Tak hanya itu, pemerintah juga akan menghapus sanksi berupa bunga atas wajib pajak yang membetulkan surat pemberitahuan (SPT)-nya. Bahkan DJP juga akan menghapus sanksi administrasi berupa bunga dan denda atas keterlambatan pembayaran dan pelaporan pajak. Namun untuk memperoleh keringanan tersebut, wajib pajak harus menyampaikan surat permohonan kepada DJP dengan melampirkan bukti pelunasan utang pajak. Setelah itu, baru sisa sanksi administrasi yang melekat dapat dihapuskan.
Guna mendukung pelaksanaan kegiatan tersebut, pemerintah menerbitkan payung hukum berupa Peraturan Menteri Keuangan (PMK) yang mengatur kebijakan penghapusan sanksi atas utang yang muncul atas koreksi SPT tersebut. Namun PMK tersebut menerangkan setiap permohonan hanya berlaku untuk satu surat tagihan pajak. Kecuali, surat ketepatan kurang bayar pajak diterbitkan lebih dari satu kali, maka permohonan dapat diajukan lebih dari satu kali.

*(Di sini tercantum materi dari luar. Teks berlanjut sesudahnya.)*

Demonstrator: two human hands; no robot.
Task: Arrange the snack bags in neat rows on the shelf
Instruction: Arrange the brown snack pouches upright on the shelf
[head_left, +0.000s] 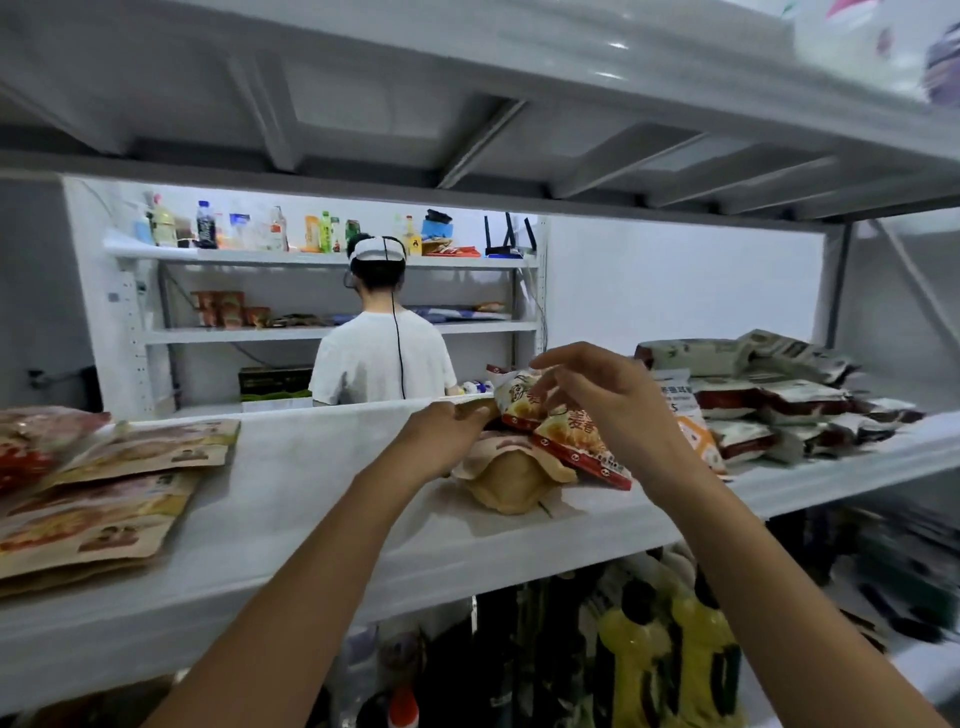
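On the white shelf (291, 499), the right hand (608, 400) pinches an orange snack bag (571, 441), long axis slanting down-right; left hand (441, 436) grips a tan bag (511, 480).

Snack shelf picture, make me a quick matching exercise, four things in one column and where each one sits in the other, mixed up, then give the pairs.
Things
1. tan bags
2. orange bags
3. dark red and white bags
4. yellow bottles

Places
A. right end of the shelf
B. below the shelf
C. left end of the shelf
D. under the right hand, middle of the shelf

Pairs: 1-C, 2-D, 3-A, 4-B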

Lantas apa yang membedakan sunset policy jilid II tersebut dengan sunset policy yang pernah dilakukan DJP Kemenkeu pada 2008 lalu. Setidaknya ada satu perbedaan mendasar dari sunset policy di era Dirjen Pajak Sigit Priadi Pramudito kali ini dengan yang diterapkan Darmin Nasution, Dirjen Pajak terdahulu. Kalau dulu pembetulan dilakukan secara sukarela (voluntary), saat ini sifatnya wajib (mandatory), artinya DJP tidak akan menerima begitu saja pembetulan SPT yang dilakukan wajib pajak namun akan melakukan pemeriksaan silang dengan menggunakan data yang dimilikinya.

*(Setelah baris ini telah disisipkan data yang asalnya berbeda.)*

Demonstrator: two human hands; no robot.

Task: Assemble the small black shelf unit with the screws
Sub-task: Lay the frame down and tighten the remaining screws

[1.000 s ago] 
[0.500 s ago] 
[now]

Pemerintah tampaknya yakin digelarnya kembali kebijakan sunset policy jilid II dapat mengulang keberhasilan sunset policy jilid I yang dianggap berhasil meningkatkan penerimaan pajak. Kala itu, realisasi penerimaan pajak sebesar 6 persen di atas target yang ditetapkan pemerintah. Kendati demikian, tak dipungkiri bahwa setelah habis masa berlaku pemberian fasilitas tersebut, tingkat kepatuhan wajib pajak mengalami penurunan. Terbukti, sejak tahun 2009 hingga 2014 lalu, penerimaan pajak selalu tak mencapai target yang ditetapkan pemerintah (shortfall).
Tidak Efektif
Rencana pemerintah menerapkan kebijakan penghapusan sanksi pajak atau sunset policy dinilai bakal menghadapi sejumlah kendala. Menurut saya sunset policy jilid II diyakini tidak akan terlalu efektif meningkatkan penerimaan pajak. Pasalnya karena sifatnya yang wajib, diyakini banyak orang yang ogah memanfaatkan program ini lantaran takut masuk perangkap. Bagi saya kebijakan ini sama saja dengan cari-cari kesalahan WP.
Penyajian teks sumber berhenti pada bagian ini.